- **Assignment**
Could you write out the opening lines of the data, word for word, stopping after the line that contains "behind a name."?

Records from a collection

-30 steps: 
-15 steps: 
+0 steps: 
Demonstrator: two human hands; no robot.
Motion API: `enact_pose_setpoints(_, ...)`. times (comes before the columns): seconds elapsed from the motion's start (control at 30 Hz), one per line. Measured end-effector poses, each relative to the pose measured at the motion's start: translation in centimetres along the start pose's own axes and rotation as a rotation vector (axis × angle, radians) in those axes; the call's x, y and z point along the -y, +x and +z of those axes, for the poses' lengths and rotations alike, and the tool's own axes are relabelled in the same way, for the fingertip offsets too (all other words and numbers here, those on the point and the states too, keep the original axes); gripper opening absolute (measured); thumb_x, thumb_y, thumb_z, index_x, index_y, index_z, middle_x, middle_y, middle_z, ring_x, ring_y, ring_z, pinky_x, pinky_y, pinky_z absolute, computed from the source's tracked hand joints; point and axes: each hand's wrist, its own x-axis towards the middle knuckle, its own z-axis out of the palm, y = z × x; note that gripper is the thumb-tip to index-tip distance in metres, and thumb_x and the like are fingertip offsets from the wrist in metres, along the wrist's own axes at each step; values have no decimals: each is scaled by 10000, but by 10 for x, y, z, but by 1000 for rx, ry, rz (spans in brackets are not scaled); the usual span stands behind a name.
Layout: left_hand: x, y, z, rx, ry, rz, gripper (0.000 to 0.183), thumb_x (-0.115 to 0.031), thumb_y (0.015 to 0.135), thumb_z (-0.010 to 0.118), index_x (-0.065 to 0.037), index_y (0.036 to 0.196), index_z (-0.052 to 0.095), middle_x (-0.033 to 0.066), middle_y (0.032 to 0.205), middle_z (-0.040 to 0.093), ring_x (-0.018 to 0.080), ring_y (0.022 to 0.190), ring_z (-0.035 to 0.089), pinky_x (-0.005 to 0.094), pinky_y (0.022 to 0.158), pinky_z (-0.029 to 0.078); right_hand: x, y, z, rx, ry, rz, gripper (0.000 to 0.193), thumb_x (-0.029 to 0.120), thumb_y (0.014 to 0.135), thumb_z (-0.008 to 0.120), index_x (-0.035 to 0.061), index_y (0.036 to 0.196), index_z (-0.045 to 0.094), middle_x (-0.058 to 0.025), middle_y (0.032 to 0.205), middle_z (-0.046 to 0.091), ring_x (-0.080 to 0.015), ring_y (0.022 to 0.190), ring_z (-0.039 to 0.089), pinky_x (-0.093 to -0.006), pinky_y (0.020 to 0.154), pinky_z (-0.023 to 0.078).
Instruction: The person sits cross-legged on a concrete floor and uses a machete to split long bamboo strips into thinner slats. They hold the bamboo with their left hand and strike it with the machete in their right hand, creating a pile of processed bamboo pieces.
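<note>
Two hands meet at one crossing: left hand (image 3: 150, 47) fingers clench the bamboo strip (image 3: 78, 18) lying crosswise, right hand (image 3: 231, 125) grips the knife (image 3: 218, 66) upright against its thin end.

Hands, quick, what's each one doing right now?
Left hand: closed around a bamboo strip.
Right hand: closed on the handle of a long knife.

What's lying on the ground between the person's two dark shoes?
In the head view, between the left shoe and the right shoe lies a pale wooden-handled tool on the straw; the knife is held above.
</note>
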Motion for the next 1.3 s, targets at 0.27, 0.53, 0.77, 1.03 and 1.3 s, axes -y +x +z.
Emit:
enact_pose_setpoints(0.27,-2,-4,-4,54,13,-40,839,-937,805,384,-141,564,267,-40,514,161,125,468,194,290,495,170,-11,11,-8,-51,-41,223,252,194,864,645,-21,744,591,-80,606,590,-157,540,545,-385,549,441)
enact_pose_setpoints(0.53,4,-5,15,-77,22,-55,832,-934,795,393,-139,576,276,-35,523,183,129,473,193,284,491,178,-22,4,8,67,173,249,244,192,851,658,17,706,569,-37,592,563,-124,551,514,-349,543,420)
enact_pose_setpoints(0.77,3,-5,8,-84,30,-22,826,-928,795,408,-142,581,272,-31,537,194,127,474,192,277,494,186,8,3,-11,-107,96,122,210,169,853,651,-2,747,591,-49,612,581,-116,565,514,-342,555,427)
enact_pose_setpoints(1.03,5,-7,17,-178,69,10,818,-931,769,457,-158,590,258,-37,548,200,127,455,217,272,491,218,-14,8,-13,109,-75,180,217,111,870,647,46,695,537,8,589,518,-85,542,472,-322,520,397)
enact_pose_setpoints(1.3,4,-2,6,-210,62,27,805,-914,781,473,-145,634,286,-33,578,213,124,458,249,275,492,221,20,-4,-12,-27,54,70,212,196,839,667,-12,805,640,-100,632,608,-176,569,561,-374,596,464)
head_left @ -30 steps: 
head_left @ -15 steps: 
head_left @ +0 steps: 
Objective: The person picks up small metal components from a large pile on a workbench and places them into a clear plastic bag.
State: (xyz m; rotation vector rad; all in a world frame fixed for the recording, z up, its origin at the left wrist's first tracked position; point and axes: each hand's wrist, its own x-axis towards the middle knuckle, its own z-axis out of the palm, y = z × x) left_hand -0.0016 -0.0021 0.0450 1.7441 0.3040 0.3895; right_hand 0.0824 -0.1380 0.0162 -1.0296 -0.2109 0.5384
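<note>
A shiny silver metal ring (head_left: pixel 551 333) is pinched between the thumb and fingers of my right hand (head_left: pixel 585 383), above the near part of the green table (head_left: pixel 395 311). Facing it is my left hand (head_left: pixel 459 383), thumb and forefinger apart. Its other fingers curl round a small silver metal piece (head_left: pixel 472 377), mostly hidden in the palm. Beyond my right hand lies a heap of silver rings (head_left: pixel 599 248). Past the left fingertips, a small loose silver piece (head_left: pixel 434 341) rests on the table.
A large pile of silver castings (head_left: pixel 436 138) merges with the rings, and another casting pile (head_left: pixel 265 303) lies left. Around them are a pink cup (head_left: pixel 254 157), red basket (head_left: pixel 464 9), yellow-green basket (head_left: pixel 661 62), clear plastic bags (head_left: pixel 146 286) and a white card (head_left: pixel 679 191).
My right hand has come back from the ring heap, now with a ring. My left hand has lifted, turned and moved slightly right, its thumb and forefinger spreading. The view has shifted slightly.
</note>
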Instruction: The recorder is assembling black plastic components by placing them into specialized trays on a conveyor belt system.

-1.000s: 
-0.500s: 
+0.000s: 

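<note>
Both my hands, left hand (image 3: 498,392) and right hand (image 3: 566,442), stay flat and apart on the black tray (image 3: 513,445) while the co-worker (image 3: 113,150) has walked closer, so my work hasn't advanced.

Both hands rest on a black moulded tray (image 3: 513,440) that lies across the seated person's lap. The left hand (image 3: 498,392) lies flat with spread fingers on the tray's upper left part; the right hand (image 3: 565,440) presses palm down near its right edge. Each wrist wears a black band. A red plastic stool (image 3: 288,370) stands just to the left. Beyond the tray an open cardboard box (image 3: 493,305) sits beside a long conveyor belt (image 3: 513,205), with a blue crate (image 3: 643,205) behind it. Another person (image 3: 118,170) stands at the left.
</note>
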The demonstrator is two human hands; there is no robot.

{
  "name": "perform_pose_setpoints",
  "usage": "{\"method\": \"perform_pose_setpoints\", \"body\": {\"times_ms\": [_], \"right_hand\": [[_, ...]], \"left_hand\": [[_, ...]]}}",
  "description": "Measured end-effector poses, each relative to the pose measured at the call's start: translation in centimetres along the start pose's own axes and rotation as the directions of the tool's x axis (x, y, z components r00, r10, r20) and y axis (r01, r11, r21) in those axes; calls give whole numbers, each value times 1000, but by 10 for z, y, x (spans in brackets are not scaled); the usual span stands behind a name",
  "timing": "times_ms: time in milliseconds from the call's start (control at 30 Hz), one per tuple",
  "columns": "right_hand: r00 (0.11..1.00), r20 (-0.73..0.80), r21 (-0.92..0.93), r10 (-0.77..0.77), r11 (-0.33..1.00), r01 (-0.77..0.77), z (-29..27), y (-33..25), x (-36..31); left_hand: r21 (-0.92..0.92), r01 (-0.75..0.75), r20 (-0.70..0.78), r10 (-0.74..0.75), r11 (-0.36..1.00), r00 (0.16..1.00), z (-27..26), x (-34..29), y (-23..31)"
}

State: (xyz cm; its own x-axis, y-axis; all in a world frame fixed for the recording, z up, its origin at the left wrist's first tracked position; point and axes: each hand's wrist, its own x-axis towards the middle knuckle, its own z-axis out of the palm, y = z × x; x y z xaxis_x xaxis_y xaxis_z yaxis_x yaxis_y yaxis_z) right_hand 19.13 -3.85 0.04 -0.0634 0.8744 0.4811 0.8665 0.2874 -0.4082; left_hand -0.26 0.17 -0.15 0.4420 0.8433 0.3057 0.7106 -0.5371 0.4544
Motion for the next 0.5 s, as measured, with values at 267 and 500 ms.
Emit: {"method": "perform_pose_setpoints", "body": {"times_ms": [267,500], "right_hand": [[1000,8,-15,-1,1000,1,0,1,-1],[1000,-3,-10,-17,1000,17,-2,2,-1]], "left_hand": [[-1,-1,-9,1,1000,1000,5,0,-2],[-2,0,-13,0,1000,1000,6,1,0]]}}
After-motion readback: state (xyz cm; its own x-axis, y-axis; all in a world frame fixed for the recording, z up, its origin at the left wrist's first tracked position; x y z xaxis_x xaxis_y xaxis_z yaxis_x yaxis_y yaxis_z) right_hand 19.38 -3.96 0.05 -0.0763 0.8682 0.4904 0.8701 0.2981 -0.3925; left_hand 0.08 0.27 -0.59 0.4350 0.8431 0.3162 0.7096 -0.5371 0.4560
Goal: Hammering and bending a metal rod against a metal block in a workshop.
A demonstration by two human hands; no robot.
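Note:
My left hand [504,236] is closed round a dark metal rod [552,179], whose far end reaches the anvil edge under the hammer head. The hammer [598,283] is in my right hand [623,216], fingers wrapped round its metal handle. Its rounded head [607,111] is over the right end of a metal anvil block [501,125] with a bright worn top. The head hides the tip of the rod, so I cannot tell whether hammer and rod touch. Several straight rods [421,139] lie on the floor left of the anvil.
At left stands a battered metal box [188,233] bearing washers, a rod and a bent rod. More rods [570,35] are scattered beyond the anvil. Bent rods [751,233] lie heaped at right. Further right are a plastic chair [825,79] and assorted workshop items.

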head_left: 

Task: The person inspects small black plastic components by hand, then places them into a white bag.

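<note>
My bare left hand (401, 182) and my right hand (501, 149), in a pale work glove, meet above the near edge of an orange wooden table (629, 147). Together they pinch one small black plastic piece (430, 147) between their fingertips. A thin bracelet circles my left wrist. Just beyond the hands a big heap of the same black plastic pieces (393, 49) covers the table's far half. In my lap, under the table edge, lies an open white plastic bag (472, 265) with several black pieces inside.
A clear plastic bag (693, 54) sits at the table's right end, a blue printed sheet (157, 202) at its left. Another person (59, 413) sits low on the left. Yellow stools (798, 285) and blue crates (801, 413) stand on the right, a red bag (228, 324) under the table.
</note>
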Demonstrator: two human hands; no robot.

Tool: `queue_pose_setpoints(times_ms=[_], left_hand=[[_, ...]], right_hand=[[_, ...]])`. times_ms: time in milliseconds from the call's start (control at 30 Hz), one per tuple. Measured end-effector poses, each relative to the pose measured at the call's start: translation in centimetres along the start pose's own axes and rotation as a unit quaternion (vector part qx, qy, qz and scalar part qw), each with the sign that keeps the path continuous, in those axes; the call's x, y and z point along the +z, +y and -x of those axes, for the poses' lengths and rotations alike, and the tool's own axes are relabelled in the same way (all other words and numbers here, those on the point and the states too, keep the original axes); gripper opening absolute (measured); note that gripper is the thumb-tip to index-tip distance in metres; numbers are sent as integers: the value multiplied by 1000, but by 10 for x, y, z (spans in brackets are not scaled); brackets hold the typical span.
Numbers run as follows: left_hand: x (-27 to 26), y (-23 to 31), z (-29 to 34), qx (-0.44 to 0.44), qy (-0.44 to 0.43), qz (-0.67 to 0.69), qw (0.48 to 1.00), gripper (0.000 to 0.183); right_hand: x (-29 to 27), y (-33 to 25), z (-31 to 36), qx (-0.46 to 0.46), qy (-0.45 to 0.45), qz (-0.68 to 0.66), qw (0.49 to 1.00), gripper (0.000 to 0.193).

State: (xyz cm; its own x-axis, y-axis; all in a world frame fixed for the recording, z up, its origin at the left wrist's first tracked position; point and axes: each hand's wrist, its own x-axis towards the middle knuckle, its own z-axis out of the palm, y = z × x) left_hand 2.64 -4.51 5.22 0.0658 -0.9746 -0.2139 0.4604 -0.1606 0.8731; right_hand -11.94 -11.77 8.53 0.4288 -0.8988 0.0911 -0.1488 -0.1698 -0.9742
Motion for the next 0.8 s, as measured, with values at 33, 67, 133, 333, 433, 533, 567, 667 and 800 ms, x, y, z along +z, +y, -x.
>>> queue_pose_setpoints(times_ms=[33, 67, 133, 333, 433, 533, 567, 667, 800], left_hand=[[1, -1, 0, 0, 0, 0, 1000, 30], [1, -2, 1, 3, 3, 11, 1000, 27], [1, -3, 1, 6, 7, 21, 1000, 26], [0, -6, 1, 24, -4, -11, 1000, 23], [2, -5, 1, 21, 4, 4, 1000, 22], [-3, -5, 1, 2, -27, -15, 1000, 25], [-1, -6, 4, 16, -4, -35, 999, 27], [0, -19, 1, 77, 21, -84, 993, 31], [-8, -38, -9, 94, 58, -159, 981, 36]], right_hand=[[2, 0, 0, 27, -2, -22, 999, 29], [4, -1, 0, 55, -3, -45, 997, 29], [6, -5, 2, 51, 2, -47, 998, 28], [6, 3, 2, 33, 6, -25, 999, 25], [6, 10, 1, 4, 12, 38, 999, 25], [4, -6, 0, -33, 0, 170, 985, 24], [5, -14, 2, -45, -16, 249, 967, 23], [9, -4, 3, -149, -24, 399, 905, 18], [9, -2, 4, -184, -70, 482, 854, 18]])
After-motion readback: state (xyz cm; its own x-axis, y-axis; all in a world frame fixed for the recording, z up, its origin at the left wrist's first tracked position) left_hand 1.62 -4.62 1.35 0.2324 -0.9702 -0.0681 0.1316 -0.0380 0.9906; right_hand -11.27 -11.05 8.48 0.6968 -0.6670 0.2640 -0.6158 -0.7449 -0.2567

- **Result of this exercise**
-30 steps: 
-15 steps: 
+0 steps: 
Demonstrator: two human hands; no robot.
Motion API: `enact_pose_setpoints(_, ...)`. times (comes before the columns): seconds elapsed from the motion's start (control at 30 Hz), one per line. Measured end-effector poses, each relative to the pose measured at the motion's start: translation in centimetres along the start pose's own axes and rotation as a rotation vector (axis × angle, radians) in those axes; the call's x, y and z point along the -y, +x and +z of those axes, for the poses' lengths and rotations alike, and the tool's own axes are relabelled in the same way, for the fingertip offsets too (all other words and numbers here, those on the point and the states too, keep the original axes); gripper opening absolute (measured); thumb_x, thumb_y, thumb_z, index_x, index_y, index_z, middle_x, middle_y, middle_z, ring_x, ring_y, ring_z, pinky_x, pinky_y, pinky_z absolute, computed from the source's tracked hand joints; point and axes: each hand's wrist, its own x-axis towards the middle knuckle, its own z-axis out of the palm, y = z × x; note that gripper is the thumb-tip to index-tip distance in metres, and thumb_x and the like are fingertip offsets from the wrist in metres, along the wrist's own axes at each step; values have no decimals: each is scaled by 10000, but by 10 for x, y, z, but by 1000 for rx, ry, rz (spans in brackets are not scaled); the usual span stands behind a name.

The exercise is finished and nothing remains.